### DIRECTIONS FOR THIS TASK:
A single number is wanted: how many lines of the data include the string "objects".

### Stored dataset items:

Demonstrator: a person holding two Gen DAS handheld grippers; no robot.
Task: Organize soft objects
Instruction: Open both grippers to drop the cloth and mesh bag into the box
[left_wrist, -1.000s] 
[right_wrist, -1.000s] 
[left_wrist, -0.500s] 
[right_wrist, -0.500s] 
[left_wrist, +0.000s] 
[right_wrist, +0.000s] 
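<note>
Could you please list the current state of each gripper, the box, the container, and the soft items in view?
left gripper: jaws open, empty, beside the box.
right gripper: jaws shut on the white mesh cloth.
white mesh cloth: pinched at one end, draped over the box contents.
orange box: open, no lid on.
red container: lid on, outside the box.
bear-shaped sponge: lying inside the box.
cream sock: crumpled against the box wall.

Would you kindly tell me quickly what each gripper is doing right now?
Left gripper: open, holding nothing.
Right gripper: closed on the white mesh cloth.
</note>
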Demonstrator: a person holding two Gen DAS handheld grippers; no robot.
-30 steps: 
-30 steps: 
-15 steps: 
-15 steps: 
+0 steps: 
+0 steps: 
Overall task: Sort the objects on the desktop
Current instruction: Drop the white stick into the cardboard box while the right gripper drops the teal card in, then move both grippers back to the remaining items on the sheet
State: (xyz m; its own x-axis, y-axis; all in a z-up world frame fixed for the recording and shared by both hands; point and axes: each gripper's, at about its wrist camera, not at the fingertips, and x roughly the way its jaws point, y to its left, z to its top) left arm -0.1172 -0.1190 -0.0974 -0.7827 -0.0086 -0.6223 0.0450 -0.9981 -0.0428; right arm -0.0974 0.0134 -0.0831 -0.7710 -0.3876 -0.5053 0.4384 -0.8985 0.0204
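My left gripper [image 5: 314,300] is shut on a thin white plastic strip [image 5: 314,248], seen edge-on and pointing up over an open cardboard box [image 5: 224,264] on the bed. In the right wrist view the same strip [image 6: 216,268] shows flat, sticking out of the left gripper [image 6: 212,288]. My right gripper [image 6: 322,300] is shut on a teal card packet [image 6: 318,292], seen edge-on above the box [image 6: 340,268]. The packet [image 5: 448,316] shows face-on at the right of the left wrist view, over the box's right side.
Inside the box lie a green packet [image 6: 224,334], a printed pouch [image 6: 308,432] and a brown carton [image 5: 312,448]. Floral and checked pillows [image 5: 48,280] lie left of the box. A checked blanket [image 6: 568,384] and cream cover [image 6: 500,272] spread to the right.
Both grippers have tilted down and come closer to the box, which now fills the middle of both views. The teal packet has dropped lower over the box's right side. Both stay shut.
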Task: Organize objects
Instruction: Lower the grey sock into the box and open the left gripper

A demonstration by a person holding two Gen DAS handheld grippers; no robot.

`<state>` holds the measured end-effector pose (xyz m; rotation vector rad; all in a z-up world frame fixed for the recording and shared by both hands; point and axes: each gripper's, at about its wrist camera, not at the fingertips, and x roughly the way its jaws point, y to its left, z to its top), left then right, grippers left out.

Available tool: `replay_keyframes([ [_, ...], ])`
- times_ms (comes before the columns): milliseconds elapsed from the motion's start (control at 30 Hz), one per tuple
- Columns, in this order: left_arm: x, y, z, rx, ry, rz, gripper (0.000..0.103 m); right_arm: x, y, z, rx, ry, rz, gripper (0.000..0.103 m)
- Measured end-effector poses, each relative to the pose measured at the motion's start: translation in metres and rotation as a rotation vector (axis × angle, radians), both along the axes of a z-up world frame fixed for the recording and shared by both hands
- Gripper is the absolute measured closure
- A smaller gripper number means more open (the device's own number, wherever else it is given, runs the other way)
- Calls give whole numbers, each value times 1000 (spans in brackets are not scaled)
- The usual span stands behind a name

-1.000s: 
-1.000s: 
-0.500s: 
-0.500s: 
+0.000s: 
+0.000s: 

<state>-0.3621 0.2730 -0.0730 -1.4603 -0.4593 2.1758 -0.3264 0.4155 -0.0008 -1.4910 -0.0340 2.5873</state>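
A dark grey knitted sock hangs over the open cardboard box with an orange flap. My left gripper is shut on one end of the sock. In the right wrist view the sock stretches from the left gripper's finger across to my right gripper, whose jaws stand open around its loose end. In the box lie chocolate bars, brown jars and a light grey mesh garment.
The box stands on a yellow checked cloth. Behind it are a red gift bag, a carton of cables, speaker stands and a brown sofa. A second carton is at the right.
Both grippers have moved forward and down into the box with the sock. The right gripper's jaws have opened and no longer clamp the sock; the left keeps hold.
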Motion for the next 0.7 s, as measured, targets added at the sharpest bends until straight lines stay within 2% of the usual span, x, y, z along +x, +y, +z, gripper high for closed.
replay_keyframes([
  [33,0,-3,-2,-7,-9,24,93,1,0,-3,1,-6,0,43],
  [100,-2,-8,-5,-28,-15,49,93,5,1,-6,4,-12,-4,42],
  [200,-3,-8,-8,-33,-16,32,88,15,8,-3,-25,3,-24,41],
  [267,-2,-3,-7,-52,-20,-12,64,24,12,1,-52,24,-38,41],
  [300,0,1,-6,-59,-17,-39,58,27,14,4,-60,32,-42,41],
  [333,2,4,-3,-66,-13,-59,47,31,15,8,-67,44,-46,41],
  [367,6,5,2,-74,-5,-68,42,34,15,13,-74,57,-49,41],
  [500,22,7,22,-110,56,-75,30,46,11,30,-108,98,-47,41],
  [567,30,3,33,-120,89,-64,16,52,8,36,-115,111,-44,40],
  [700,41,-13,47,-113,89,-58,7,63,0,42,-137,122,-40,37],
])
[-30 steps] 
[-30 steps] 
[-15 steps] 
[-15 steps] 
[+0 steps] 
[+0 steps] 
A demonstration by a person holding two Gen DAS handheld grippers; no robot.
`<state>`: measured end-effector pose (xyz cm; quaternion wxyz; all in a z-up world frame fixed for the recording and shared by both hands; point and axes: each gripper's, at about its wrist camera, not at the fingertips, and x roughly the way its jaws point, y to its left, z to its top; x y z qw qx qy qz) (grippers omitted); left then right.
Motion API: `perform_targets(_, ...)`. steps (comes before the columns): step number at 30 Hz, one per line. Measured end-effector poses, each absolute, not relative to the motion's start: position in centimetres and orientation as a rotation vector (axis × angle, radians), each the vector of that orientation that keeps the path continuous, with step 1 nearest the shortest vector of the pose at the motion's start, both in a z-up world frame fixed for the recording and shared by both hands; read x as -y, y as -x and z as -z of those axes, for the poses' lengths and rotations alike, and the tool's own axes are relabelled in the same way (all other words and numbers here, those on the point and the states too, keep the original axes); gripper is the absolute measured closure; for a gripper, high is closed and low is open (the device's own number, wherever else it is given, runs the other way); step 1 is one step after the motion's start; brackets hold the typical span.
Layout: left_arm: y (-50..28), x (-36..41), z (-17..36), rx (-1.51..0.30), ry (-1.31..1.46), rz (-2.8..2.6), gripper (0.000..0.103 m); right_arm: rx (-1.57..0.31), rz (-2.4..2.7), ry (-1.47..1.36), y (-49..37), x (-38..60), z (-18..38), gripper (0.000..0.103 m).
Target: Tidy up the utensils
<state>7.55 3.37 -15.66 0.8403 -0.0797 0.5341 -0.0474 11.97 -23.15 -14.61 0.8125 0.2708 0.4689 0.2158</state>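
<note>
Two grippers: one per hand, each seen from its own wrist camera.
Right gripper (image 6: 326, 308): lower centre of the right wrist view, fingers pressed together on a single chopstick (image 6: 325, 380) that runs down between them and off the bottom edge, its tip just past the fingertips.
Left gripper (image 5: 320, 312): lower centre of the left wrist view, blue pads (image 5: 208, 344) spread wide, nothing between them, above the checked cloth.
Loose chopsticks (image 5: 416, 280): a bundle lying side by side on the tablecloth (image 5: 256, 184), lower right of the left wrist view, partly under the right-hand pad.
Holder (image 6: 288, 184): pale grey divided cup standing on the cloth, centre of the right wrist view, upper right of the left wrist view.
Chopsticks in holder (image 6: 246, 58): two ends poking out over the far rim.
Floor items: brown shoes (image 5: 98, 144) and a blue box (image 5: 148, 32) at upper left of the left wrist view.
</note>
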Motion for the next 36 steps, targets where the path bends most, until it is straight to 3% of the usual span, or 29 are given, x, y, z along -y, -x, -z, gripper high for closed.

### THE ANSWER:
3